WHAT THE TASK ASKS: Where the records below reach the line containing "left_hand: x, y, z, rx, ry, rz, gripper", start transcribing, and end with the line containing "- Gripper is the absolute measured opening", exactly and with nothing else added.

RECORDS FOR THE TASK:
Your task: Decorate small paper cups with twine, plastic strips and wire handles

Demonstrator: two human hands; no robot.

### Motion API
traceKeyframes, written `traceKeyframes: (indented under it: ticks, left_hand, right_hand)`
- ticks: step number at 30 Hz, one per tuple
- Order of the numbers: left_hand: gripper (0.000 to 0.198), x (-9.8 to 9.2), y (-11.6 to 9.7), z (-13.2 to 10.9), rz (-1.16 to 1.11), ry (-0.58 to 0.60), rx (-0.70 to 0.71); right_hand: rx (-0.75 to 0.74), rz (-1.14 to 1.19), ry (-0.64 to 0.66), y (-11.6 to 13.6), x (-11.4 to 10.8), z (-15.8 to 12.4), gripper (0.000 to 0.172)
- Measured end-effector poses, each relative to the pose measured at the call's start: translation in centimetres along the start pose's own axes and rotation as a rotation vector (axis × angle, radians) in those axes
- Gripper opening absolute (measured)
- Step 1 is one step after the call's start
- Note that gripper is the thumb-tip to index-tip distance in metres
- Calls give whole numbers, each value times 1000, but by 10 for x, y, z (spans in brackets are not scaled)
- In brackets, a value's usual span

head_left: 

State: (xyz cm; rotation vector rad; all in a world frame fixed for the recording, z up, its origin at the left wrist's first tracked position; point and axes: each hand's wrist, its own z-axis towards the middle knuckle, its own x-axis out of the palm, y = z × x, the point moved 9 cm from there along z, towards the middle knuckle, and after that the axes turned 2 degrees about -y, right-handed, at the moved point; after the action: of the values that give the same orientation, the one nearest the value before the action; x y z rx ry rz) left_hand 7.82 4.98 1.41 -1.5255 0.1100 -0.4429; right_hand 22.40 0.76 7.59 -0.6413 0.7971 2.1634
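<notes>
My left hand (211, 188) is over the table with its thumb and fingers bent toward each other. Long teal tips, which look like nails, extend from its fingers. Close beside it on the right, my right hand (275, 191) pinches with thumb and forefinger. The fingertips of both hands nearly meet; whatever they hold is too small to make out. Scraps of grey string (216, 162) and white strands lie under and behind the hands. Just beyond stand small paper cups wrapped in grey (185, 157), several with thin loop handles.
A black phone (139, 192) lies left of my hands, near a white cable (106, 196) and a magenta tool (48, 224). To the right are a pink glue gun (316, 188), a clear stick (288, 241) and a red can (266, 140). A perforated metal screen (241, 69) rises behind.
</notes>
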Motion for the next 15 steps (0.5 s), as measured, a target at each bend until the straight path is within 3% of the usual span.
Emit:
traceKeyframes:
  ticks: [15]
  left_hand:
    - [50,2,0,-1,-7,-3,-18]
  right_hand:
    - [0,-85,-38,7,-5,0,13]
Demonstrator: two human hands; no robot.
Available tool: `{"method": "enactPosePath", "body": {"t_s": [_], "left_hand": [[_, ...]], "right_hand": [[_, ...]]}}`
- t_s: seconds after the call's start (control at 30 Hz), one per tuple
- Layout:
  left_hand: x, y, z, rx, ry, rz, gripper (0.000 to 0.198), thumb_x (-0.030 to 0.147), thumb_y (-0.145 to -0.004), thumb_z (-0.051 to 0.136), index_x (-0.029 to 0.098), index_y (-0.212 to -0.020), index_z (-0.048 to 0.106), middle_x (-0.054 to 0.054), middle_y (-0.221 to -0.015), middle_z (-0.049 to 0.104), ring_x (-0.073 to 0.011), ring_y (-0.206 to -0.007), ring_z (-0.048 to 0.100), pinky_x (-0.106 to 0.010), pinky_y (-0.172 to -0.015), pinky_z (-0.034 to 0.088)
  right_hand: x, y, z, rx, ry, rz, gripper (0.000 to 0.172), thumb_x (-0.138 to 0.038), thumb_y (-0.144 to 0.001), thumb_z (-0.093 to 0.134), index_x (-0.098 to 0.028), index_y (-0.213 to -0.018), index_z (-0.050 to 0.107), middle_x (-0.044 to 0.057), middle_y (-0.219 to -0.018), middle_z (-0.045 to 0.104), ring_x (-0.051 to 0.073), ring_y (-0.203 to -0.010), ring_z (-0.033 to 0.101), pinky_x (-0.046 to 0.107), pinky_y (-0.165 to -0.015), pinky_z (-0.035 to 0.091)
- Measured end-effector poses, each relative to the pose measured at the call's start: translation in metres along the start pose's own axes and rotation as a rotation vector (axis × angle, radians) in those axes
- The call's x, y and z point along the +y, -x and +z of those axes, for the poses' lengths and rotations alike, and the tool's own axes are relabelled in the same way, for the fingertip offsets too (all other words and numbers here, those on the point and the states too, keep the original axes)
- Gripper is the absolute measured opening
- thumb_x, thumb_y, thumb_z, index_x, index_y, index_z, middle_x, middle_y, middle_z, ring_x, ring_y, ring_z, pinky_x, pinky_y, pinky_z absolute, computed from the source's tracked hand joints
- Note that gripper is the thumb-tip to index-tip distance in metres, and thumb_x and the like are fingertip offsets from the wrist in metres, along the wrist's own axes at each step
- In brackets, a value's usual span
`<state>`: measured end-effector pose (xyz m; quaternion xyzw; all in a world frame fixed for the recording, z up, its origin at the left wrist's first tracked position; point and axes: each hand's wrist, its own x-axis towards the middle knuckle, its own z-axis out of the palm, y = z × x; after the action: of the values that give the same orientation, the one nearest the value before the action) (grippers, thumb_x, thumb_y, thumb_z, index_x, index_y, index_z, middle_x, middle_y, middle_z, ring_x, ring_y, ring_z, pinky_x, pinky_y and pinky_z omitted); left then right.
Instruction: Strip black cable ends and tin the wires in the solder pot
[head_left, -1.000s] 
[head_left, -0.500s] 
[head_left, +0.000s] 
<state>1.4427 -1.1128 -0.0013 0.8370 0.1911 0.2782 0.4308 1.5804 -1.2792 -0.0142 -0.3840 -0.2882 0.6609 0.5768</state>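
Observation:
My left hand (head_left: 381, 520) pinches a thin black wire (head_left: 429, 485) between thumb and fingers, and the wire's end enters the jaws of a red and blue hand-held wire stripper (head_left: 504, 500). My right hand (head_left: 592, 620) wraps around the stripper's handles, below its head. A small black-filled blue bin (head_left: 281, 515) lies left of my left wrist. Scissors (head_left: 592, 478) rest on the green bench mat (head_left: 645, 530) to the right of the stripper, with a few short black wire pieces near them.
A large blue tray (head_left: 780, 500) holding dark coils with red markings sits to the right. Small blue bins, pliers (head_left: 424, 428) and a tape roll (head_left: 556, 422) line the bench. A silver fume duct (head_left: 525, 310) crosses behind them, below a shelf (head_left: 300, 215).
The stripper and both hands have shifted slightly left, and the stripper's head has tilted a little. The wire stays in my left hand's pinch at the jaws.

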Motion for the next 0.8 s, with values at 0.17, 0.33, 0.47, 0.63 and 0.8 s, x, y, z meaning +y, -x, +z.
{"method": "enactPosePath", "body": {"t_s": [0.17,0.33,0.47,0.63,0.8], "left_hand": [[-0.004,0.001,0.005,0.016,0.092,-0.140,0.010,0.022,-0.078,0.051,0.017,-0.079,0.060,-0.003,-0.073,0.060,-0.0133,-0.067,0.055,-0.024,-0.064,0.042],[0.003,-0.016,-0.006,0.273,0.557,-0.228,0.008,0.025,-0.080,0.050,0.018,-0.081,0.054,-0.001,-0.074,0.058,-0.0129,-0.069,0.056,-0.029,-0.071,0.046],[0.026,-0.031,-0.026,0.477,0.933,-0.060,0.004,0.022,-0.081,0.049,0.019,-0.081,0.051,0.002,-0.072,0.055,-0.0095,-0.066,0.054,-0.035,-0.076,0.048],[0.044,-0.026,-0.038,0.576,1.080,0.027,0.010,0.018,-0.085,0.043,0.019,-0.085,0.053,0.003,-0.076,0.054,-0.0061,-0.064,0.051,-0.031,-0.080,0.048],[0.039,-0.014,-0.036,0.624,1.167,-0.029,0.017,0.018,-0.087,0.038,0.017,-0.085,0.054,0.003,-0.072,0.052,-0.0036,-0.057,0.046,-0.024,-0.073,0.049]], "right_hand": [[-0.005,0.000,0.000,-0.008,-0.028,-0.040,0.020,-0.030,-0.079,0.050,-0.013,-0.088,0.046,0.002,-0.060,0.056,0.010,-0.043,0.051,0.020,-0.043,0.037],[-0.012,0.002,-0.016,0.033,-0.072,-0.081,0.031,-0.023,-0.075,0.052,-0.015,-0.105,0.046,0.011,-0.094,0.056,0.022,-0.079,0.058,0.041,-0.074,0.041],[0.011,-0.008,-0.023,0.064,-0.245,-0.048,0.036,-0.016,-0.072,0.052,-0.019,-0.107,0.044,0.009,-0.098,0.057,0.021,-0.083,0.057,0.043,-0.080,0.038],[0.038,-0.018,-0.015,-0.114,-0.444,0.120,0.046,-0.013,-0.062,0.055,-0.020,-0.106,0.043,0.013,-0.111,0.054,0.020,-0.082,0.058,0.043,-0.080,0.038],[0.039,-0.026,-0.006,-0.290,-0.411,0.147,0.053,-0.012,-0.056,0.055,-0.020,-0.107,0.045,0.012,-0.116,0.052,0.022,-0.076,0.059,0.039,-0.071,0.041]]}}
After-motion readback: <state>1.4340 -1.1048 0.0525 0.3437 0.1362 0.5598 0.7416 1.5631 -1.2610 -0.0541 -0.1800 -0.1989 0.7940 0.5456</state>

RESULT OF THE EXERCISE:
  left_hand: x, y, z, rx, ry, rz, gripper (0.000 to 0.198), thumb_x (-0.030 to 0.147), thumb_y (-0.145 to -0.004), thumb_z (-0.051 to 0.136), index_x (-0.029 to 0.098), index_y (-0.212 to -0.020), index_z (-0.048 to 0.106), middle_x (-0.054 to 0.054), middle_y (-0.221 to -0.015), middle_z (-0.049 to 0.104), ring_x (-0.073 to 0.011), ring_y (-0.206 to -0.007), ring_z (-0.048 to 0.100), pinky_x (-0.106 to 0.010), pinky_y (-0.172 to -0.015), pinky_z (-0.034 to 0.088)
  right_hand: x, y, z, rx, ry, rz, gripper (0.000 to 0.172), thumb_x (-0.138 to 0.038), thumb_y (-0.144 to 0.001), thumb_z (-0.093 to 0.134), index_x (-0.098 to 0.028), index_y (-0.213 to -0.018), index_z (-0.050 to 0.107), middle_x (-0.044 to 0.057), middle_y (-0.219 to -0.018), middle_z (-0.045 to 0.104), ring_x (-0.051 to 0.073), ring_y (-0.203 to -0.010), ring_z (-0.033 to 0.101), pinky_x (-0.046 to 0.107), pinky_y (-0.165 to -0.015), pinky_z (-0.035 to 0.091)
- Measured end-effector poses, each relative to the pose measured at the call's start: translation in metres along the start pose's own axes and rotation as a rotation vector (axis × angle, radians) in those axes
- The call's x, y and z point along the +y, -x and +z of those axes, for the poses' lengths and rotations alike, and the tool's own axes are relabelled in the same way, for the fingertip offsets too (all other words and numbers here, those on the point and the states too, keep the original axes)
- Gripper is the absolute measured opening

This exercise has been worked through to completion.